## Task item
Give back exactly the lines of the data below, starting with the line that has "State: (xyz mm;" and going on through the line that has "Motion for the".
Available data START
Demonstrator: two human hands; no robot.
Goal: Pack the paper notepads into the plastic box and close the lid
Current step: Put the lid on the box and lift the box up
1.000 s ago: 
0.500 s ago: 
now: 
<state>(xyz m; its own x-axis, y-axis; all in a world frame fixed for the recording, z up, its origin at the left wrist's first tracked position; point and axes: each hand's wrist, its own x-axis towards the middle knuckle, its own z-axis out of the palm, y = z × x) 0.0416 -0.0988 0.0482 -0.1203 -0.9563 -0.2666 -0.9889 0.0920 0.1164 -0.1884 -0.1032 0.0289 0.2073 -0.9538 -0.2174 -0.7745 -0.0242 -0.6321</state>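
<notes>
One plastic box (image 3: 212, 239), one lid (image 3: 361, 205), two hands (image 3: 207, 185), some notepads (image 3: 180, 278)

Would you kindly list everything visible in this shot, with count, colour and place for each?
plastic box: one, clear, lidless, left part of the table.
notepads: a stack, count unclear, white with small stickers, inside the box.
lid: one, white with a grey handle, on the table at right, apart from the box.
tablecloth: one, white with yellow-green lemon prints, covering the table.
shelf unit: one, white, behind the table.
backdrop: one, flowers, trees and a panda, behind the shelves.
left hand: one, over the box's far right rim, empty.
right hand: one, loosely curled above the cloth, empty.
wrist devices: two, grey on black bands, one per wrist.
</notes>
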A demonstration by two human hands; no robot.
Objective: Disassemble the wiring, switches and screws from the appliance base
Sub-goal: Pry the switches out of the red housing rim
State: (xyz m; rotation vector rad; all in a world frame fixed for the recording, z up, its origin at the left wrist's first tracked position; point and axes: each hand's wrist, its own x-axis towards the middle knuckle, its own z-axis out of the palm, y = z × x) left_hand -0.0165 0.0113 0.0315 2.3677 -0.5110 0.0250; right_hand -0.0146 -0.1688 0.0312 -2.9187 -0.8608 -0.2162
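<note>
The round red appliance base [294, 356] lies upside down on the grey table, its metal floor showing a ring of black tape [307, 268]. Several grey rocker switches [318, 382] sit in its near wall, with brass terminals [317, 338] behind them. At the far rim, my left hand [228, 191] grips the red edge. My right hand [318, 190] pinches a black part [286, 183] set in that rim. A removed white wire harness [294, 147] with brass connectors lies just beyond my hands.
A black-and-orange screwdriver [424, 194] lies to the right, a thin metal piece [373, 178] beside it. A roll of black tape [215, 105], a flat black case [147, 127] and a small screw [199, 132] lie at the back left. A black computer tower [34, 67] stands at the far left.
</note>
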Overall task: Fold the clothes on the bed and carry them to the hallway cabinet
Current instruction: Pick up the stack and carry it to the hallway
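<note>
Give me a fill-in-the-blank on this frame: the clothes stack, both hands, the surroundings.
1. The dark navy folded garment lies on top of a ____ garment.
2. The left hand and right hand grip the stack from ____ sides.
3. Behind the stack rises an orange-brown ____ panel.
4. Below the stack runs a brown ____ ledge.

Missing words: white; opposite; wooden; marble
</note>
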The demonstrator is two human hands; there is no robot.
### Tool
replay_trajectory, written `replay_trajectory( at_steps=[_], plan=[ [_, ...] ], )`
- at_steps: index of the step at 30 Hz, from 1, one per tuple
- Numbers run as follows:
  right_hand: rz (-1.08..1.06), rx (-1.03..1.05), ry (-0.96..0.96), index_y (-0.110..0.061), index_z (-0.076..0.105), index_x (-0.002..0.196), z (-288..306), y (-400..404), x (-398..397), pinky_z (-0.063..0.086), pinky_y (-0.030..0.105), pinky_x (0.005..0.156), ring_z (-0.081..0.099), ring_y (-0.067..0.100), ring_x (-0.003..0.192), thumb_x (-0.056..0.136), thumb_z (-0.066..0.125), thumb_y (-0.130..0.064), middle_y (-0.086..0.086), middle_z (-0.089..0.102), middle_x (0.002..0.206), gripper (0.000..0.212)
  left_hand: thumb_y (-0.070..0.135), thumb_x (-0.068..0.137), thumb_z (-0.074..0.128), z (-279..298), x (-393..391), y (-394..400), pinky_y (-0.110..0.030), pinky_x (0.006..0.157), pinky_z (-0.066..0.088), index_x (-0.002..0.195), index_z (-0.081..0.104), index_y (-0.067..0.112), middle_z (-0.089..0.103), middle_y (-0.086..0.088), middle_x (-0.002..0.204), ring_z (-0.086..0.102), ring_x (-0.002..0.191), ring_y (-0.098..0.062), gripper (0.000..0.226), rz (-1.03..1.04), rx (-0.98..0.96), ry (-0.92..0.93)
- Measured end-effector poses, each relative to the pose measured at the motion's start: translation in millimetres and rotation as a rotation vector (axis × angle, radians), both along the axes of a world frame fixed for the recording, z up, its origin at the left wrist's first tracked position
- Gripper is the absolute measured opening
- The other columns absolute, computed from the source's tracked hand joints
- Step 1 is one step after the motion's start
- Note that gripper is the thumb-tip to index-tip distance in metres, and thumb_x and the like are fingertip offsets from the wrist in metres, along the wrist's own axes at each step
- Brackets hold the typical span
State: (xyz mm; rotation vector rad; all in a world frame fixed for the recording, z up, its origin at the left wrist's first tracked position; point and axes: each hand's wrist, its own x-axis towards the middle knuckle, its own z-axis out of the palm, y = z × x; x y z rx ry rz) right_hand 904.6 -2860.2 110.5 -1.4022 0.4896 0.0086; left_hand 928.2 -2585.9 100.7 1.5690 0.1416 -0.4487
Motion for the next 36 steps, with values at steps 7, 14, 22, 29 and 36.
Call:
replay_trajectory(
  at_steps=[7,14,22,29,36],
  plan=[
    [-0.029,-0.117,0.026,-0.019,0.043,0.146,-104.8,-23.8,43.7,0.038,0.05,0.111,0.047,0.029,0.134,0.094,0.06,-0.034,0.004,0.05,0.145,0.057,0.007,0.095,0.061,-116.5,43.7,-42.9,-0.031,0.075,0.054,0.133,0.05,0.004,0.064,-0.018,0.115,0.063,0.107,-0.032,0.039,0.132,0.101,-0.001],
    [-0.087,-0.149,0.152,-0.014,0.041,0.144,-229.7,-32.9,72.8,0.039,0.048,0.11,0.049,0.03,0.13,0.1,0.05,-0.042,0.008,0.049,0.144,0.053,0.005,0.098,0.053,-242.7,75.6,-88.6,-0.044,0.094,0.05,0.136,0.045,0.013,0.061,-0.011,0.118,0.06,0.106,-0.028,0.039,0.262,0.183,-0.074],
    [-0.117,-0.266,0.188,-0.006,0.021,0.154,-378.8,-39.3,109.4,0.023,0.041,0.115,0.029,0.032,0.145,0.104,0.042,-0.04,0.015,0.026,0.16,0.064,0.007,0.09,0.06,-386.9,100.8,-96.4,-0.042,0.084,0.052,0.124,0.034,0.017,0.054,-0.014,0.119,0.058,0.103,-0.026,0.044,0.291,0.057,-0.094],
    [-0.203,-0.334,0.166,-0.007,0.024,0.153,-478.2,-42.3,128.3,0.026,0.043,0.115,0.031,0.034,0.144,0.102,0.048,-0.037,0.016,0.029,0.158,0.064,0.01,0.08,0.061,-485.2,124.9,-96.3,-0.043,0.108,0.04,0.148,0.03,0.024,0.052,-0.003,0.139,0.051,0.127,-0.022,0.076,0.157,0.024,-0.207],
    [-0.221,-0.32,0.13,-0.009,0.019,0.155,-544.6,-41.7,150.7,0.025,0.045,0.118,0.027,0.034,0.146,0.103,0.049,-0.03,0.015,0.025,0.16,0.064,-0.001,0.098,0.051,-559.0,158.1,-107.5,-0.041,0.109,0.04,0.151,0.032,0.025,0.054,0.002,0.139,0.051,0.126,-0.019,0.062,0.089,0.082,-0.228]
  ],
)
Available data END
## Answer below
State: (xyz mm; rotation vector rad; all in a world frame fixed for the recording, z up, its origin at the left wrist's first tracked position; point and axes: each hand's wrist, its own x-axis towards the middle knuckle, its own z-axis out of the palm, y = z × x; x y z rx ry rz) right_hand 904.6 -2860.2 110.5 -1.4022 0.4896 0.0086; left_hand 928.2 -2585.9 100.7 1.5690 0.1416 -0.4487
Motion for the next 36 steps, with values at steps 7, 14, 22, 29 and 36.

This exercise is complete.